The contributions of this paper can thus be summarized as follows: (1) We show that SPR distance computation is NP-hard for unrooted trees. (2) We present an efficient heuristic algorithm for this problem and benchmark it on a variety of synthetic datasets. Our algorithm computes the exact SPR distance between unrooted trees, and the heuristic element is only with respect to the algorithm’s computation time. Our method is a heuristic version of a fixed parameter tractability (FPT) approach (Downey and Fellows, 1998) and our experiments indicate that the running time behaves similar to FPT algorithms. For real data sets, our algorithm was able to quickly compute dSPR for the majority of trees that were part of a study of LGT in 144 prokaryotic genomes. (3) Our analysis of its performance, especially with respect to searching and reduction rules, is applicable to computing many related distance measures. (4) In Bordewich et al. (2007), a decomposition by common clusters was used with significant practical success. We show that such a decomposing by common clusters cannot be used to compute exact SPR distance for unrooted trees (Fig. 4) which is somewhat counterintuitve.
Acknowledgment
This research partially supported by the Natural Sciences and Engineering Research Council of Canada and Genome Atlantic.
Appendix A
X3C remains NP-complete when each element occurs in exactly 3 subsets
In this appendix we verify that X3C remains NP-Complete in the special case where each element occurs in exactly three subsets. Consider an instance of X3C in which no element occurs in more than three subsets. We provide a polynomial time reduction from such an instance, known to be NP-Complete, into an instance in which each element occurs in exactly three subsets. Let:
Y1 ⊆ X : Elements of X that appear in exactly one subset
Y2 ⊆ X : Elements of X that appear in exactly two subsets
Y3 ⊆ X : Elements of X that appear in exactly three subsets
So |Y1| + 2|Y2| + 3|Y3| =|X| =3q
For each element to appear in exactly three subsets, we must add 2|Y1| + |Y2| elements to subsets in C.

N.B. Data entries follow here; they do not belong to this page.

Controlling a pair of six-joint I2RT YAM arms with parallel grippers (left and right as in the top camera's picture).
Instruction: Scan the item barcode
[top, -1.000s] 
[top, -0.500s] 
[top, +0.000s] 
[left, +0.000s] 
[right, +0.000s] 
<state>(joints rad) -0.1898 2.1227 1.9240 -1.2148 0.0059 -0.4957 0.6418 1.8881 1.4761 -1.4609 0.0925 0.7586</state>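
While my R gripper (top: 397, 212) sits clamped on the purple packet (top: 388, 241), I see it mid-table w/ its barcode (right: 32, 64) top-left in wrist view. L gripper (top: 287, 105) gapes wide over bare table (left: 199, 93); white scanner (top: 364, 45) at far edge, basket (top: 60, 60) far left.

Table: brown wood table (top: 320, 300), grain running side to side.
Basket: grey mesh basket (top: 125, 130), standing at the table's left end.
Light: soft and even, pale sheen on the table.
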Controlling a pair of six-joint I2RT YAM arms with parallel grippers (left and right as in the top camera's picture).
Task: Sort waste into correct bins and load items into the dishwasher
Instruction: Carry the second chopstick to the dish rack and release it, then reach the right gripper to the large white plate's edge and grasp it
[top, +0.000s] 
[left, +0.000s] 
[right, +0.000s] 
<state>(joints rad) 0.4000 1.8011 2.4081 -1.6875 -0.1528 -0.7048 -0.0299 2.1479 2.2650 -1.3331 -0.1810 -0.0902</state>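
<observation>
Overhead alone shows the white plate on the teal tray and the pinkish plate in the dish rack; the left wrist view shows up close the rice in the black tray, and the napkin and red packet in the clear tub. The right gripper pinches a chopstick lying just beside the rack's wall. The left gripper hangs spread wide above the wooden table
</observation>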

Let multiset Z = {z0, z1, …, z3p−1} = Y1 + Y1 + Y2 be these elements we have to add. Note that |Z| =3p where p = 2(q − |Y3|) − |Y2|.
Let X′ = {x′0, x′1, …, x′3p−1} be a set of new elements such that |X′| = 3p and X ∩ X′ = φ.
We now create a collection C′ of new subsets out of Z and X′ so that each element in X ∪X′ appears in a subset in C + C′ exactly three times.
For each i = 0, 3, …, 3p − 1, we add four subsets to C′:
c′4i ={x′i, x′i+1, x′x+2}
c′4i+1 ={zi, x′i, x′i+1}
c′4i+2 = {zi+1, x′i+1, x′i+2}
c′4i+3 ={zi+2, x′i+2, x′i}
We now show that X X′ and C + C′ form an instance of X3C such that every element of X X′ appears in 3 subsets in C + C′ and X has a cover in C if and only if X X′ has a cover in C + C′.
(if): If X has a cover in C, then X ∪ X′ has a cover in C + C′: Let S ⊆ C be the cover of X. Then S + c′0+ c′4+ c′8+ … + c′12p−1 is a cover X ∪ X′.
(only if ): If X ∪ X′ has a cover in C + C′, then X has a cover in C: Similar to above, the only way to cover X′ is with c′0+ c′4+ c′8+ … + c′12p−1 and no other elements of C′ can be part of an exact cover. This means that X is covered entirely by subsets in C so X is exactly covered by C.